Greece and the euro zone are still very much in the midst of a debt and deficit storm, with not just Athens but possibly Portugal and Spain at risk of being swept up in the maelstrom.

But that hasn’t stopped economists and political analysts looking for a silver lining in this unprecedented meltdown.

One positive is the impact the uncertainty is having on the euro, which has weakened sharply against the dollar and the British pound this year. That may not be very good for those in the United States or Britain holding euro-denominated assets, but it’s good for European exporters, whose goods become relatively less expensive for importers.

As Jennifer McKeown, a senior economist with Capital Economics, pointed out in a research note on Thursday, euro zone export orders are sharply up (by some counts they are now the highest in 10 years), while in April, euro zone manufacturing expanded at its fastest rate since November 2006, according to Markit.

That’s clearly a positive for the euro zone. The EU is the world’s largest trading bloc by value and exports are a key component of growth, particularly for the major economies such as Germany, France and Italy. Accountancy firm Ernst & Young said in a recent report that it expected net trade to contribute 0.7 percentage points to euro zone growth in 2010 — thereby accounting for three-quarters of the rise in overall GDP.
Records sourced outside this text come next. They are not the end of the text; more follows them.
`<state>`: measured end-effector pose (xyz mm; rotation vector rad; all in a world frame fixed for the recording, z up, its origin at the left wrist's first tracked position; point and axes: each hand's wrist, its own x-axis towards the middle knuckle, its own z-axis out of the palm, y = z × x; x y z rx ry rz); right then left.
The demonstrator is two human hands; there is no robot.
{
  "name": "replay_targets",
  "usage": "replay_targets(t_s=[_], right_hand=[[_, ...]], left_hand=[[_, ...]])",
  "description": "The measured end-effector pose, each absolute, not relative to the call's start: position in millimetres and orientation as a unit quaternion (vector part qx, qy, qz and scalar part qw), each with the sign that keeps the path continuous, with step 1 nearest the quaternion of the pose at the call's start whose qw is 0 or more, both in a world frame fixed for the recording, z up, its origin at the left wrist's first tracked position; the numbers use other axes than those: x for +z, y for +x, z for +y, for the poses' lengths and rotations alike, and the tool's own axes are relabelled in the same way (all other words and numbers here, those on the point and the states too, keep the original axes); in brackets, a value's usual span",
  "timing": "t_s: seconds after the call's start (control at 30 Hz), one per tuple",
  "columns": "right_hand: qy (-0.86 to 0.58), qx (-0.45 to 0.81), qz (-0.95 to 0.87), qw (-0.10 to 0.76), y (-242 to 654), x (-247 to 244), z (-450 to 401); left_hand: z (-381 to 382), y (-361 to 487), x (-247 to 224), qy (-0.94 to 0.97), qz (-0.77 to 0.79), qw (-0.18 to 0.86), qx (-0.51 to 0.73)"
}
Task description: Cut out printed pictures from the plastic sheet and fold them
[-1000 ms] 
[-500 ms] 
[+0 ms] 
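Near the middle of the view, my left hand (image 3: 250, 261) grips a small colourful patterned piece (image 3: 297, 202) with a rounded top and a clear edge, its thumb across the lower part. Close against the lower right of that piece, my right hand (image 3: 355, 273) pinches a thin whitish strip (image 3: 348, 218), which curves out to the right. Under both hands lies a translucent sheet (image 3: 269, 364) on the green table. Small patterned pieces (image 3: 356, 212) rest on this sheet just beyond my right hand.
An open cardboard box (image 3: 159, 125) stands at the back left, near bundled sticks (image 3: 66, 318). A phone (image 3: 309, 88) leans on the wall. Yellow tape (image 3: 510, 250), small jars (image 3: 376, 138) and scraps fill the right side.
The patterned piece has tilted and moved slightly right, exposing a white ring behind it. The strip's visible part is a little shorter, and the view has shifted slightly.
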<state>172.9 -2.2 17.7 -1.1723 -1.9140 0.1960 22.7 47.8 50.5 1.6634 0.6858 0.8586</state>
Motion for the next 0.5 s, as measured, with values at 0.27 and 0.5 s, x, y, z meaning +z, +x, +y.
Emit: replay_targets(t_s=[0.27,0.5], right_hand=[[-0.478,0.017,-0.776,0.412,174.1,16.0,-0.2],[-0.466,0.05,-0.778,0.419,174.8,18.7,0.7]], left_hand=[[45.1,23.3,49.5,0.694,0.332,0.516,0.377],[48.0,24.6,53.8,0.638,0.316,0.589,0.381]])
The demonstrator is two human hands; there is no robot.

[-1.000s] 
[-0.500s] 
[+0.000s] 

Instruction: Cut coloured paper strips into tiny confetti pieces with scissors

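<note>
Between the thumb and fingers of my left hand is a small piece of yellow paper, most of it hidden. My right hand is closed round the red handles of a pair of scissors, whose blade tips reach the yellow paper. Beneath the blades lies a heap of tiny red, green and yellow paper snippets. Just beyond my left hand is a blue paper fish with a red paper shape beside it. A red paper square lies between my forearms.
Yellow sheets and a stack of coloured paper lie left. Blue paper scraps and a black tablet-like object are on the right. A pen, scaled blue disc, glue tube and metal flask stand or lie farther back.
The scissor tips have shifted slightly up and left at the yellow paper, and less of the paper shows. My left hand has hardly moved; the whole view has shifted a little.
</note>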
It is therefore perhaps not so surprising that economic and business sentiment in the euro zone rose strongly in April, despite the chaos in Greece and the volatility in financial markets across the region. 

But there is also a broader positive shakeout that could ensue from this crisis. It may take several years — at best — but economists and political analysts think it will force profound structural adjustments in several EU economies, including Greece, Portugal, Spain and possibly Italy.

If those countries are to improve their finances and protect themselves against the threat of future crises, they will essentially need to cut debt and structural deficits, tighten government spending, overhaul their state pension systems and labour policies, raise the retirement age, improve tax collection (to bolster the primary surplus) and generally follow a more U.S.-style neo-liberal economic model.

As Hugo Brady, an analyst with the Centre for European Reform, said this week: “The (EU) tried for 10 years on the basis of peer review to make structural changes to the EU economy and no one really listened… Now that simple message might get through.”

Such adjustments are dramatic and painful and don’t take place overnight. In the long-run they may produce sound and enduring economic benefits, but in the short-run they are likely to provoke a great deal of discomfort, not least among unionised labour — as the demonstrations on the streets of Athens and Lisbon have shown.

The crisis is far from over — even if it may be closer to its end than its beginning — and any positives may take years to emerge. But that doesn’t mean it’s not yet time to look for any filaments of silver in the still brewing clouds.